Normal cooperation and compromise between the three components of personality result in a healthy personality. However, intrapsychic conflicts can develop mental diseases if disagreements are not resolved.
The following is a list of Freud's psychosexual stages of personality development. Please remember that a person can get fixated—that is, stuck—at any time, which might impair later development and result in deviant behavior or psychopathology.
Oral stage (Birth to 24 months) − The libido is concentrated in the mouth during the oral stage. Sucking and swallowing initially, followed subsequently by chewing and biting as baby teeth erupt, are ways to reduce sexual tension. Lack of confidence, argumentativeness, and sarcasm are all associated with fixation.
Anal stage (2−3 years) − − During the anal stage, the libido is directed toward the anus when potty training occurs. Children may grow unkempt or disorganized if parents are too permissive. Children may become stubborn or frugal if their parents are overly strict
Phallic Stage (3−5 or 6 years) − Children in the phallic stage develop an attachment to the parent of the opposite sex and are envious of the same−sex parent. Libido is centered on the genitalia. Boys with an Oedipus complex fall in love with their mothers and worry that their father will discover and castrate them. The Electra complex, which occurs when girls fall in love with their father but worry that their mother will find out, is in progress. At this point, a fixation may cause low self−esteem, worthlessness, and timidity.
Latent stage (6−12 years) − Children lose interest in sexual activity, and as a result, boys play with boys and girls with girls throughout the latency stage. The other sex receives little attention from either sex.
Genital stage (12 −Puberty) − Beginning at puberty, sexual impulses reawaken, and unfulfilled desires from infancy and childhood can be satisfied during lovemaking.

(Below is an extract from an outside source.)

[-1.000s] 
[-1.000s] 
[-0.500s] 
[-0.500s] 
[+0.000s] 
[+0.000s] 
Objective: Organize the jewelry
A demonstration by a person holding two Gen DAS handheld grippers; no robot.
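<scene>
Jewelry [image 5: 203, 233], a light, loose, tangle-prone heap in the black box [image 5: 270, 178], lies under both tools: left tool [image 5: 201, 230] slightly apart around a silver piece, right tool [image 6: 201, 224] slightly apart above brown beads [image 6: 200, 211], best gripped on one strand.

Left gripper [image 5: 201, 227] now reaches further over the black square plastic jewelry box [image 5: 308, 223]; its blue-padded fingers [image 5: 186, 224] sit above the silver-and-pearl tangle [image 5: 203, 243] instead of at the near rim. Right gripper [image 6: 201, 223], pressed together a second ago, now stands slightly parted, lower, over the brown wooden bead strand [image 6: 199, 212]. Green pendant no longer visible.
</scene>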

Freud has also talked about Ego−defense mechanisms that are designed to shield us from worry, but they are deemed maladaptive if they are overused and utilized as a main coping technique for stress. They include repression, denial, regression, sublimation, projection, reaction formation, displacement, and rationalization.
It includes −
Free Association − In psychodynamic therapy, the patient initiates and guides each conversation. The therapist instructs the patient to express whatever idea, emotion, or image comes to mind, regardless of how trivial it may appear. Free association is the term for this method. The therapist anticipates that the patient will eventually discover unconscious experiences through associations.
Therapist Interpretation − Psychodynamic therapists pay close attention to what their patients say, searching for hints and making educated guesses before presenting their interpretations when they feel the patient is ready to hear them. Interpretations of the phenomena of resistance, transference, and dreams are particularly crucial.
Dream Analysis − It involves the study of dreams to discover a person's deepest desires. As told by the dreamer, the actual account of the dream is known as the manifest content, and the latent content refers to the dream's symbolic or hidden significance. Regarding the latter, some symbols are unique to the person, while others are universal.
Freud's psychodynamic theory has significantly impacted the area of psychology. Although, it has certain criticisms. First, Freud relied on the case study technique and made the majority of his observations in an ad hoc, unplanned manner. Second, his study subjects were not generally typical of the populace. Freud generalized, but his theory was based on a small number of patients. Third, he sought no observer reports and only relied on the testimonies of his patients. Fourth, because most psychodynamic concepts are unconscious, empirical research into them is challenging. This raises the issue of how we can verify their existence.